Lose weight by changing the way you think and feel about yourself, by changing your self-image.

Address the mind and the body will follow.

True personal transformation is reflected by lasting physical changes and new possibilities in life.

Research has found1 that diets and diet pills do not work long term due to compensatory changes in body’s energy expenditure that oppose the maintenance of a lower body weight. It is as if the body remembers that it should be heavy and makes adjustments to compensate for our dieting efforts in order to remain status quo.

Mental techniques can change this body-memory/body-image and help produce lasting changes with less efforts at dieting and exercise. In mind-body medicine, changes produced in the mind affect how our bodies handle food. This transformation can change food absorption and energy metabolism without the use of medications. 

Mind-body medicine addresses the issue of weight through exploration and change of the beliefs and by addressing the various eating patterns used as means of coping with stress. For instance, one is invited to explore the idea of being heavy, and what it brings into one’s life. Besides the usual negative connotations, for some, excess weight brings a sense of stability, groundedness, substance. Lightness, is easy to carry but one is more prone to be blown away by the wind of passing events.

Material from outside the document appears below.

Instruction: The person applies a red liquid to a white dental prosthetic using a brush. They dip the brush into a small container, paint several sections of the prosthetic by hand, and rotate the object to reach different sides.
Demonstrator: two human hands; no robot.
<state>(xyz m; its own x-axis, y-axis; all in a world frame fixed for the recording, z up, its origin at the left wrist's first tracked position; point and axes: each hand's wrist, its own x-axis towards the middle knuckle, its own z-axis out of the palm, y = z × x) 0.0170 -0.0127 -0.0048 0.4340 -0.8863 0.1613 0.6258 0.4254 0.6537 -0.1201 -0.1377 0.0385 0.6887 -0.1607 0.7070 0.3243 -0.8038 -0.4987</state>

Excessive weight may represent a relationship toward food that substitutes for the lack of sufficiently meaningful relationships in the person’s life. There can be a variety of relationships that may need to be transformed or taken to the next level. These can include inter-personal relationships with friends and family, work-career relationships, creative relationships (perceived limits of one’s creative possibilities).

Weight may be an embodiment of the “weight we carry” such as the weight of responsibility, guilt, or blame (a debt that we feel other owe us). It can also be the weight of all the things that we’ve been hoarding and have not been willing to let go of. It can be an accumulated reserve for a person who is anxious about the future survival. The person who resonates with any of these, or other similar beliefs, can employ mental techniques to find a new way of feeling well in a thinner body by connecting to and using the resources of our inner storehouse consciousness.

There are twelve eating patterns that contribute to chronic weight and /or body image problems:
Binges
Compulsive eating
Constant thinking about food
Eating portions that are too large or too small
Eating too quickly
Eating when not hungry
Emotional eating
Sneakning food
Lack of confidence (usually because of repeated diet failures)
Late night snacking
Snacks between meals
Starving yourself and/or purging

Techniques of mental imagery and voluntary will together with the science of morphology (the correspondence of facial and body type to temperament and personality) are utilized as a basis for formulating individualized eating and exercise plans.

We will work on helping you to:

• view your relationship with food in the greater context of your life;
• establish a positive relationship with your body and appearance;
• achieve your ideal body weight through a gentle, clinically proven and healthy approach;
• develop a program for maintaining your desired weight.

If you have been on diet after diet, attempting diet pills, crash diets, medication, and/or even healthy dieting approaches - only too quickly to return to your old eating habits and subsequent weight gain, you may find this approach both insightful and fruitful.

 

References:

1) RL Leibel et al, Changes from energy expenditure resulting from altered body weight.  N Engl J Med 1995; 332:621.